In general, this option can be considered in patients with either distal left main bifurcation lesion or any
lesion in the left main along with a proximal lad lesion. Isolated ostial or body lesions should not be
considered for HCR b/c; there will be significant competitive flow with the LIMA b/c; there will no longer
be a proximal lesion after PCI of the left main.
HCR for patients with a low ventricular ejection fraction
Poor contractility makes any cardiac intervention more difficult, and HCR is no exception. The challenge is
augmented by the fact that the heart cannot be fully visualized during the CABG part of the operation.
Nevertheless, such patients tend to tolerate poorly marginal oxygenation and ventilation that can occur with
single lung ventilation. As a general rule, if cardiopulmonary bypass assistance may be needed, our
preference is to perform median sternotomy.

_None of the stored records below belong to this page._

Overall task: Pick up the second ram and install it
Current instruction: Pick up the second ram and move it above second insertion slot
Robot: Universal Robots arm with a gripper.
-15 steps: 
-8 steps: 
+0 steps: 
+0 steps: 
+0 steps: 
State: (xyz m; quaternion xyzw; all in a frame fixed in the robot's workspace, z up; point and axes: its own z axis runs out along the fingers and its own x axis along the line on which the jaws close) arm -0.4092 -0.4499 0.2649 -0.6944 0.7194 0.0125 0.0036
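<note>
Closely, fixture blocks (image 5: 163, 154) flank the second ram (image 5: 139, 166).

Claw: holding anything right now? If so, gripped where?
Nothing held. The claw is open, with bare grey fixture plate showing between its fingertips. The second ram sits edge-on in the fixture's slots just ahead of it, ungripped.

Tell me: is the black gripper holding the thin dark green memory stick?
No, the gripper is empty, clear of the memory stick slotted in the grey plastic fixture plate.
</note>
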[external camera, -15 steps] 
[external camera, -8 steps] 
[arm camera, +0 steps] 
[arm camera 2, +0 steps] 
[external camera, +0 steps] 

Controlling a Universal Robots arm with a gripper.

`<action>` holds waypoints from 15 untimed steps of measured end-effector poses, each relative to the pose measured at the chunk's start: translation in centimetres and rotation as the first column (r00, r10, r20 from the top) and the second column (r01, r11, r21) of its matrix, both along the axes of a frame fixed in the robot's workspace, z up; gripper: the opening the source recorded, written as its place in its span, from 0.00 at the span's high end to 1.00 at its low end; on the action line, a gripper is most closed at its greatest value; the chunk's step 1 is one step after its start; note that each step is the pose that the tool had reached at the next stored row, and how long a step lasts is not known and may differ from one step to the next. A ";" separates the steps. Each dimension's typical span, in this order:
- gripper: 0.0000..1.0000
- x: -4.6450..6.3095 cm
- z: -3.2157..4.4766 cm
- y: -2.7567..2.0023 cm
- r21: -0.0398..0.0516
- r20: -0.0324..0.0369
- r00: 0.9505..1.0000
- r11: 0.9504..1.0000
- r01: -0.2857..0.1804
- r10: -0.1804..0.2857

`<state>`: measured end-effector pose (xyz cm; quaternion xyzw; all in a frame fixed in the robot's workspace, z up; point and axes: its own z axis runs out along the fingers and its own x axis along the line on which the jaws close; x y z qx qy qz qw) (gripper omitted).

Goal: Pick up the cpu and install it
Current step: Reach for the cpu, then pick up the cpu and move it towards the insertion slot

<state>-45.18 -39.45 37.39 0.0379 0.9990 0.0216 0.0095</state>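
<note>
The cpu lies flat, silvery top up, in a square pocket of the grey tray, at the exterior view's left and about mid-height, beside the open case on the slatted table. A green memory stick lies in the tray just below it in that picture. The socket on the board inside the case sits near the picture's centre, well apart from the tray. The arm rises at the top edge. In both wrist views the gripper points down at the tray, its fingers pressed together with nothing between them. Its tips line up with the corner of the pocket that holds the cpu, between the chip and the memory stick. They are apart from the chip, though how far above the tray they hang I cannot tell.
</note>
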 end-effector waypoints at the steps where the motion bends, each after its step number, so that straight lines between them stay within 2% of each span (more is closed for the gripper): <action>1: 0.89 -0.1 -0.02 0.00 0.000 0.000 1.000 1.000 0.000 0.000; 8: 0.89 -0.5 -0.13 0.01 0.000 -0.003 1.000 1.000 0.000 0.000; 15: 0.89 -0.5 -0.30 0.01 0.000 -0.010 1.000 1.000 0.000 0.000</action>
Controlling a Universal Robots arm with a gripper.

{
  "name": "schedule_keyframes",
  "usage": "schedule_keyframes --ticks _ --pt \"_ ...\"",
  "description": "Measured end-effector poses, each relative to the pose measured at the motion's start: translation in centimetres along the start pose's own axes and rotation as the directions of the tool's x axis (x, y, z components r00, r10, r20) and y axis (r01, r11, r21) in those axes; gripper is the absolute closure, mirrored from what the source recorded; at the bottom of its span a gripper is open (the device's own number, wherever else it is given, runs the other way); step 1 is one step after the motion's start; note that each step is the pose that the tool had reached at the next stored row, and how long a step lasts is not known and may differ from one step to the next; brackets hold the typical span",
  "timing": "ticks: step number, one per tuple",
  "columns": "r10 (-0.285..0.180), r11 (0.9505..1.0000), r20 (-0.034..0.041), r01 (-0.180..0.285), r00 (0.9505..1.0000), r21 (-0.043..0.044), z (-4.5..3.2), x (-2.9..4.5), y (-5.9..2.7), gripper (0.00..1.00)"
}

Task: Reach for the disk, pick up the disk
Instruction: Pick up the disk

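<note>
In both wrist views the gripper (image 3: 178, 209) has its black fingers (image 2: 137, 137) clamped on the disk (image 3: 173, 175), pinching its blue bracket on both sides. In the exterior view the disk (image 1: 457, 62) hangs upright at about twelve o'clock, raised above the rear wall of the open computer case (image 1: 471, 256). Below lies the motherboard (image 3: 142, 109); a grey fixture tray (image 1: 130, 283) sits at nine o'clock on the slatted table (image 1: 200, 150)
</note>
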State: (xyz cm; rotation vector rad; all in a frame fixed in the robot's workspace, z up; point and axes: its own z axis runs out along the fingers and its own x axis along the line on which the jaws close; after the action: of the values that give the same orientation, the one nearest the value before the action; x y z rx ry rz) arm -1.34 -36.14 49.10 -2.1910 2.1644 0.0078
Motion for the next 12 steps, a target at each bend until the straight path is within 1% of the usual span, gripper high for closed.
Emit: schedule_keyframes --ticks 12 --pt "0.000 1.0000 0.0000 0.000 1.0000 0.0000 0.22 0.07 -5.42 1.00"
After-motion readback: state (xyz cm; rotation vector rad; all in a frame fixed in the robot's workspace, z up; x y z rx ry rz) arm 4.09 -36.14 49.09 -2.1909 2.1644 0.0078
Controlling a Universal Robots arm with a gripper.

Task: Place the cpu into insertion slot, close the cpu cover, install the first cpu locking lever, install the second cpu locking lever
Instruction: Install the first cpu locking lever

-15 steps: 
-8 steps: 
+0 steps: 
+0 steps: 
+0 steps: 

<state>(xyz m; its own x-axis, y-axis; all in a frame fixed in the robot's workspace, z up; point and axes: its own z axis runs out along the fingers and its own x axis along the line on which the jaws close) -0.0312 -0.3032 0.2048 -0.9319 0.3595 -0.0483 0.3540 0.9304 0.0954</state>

HCR in patients with previous left lung surgery or who had previous left thoracotomies
In our experience, robotic HCR in those circumstances is generally contraindicated. The situation offers the
challenge of creating an adequate working space to harvest the LIMA and perform the LIMA to LAD
anastomosis because of previous adhesions. Equally challenging can be the fact that the heart can be
displaced much further to the left, particularly after left lower lobectomies. It is paramount, particularly in
situations of previous left anterolateral thoracotomies, to verify the patency of the LIMA at the time of
preoperative cardiac catheterization, as it could have been injured and ligated during the previous surgery.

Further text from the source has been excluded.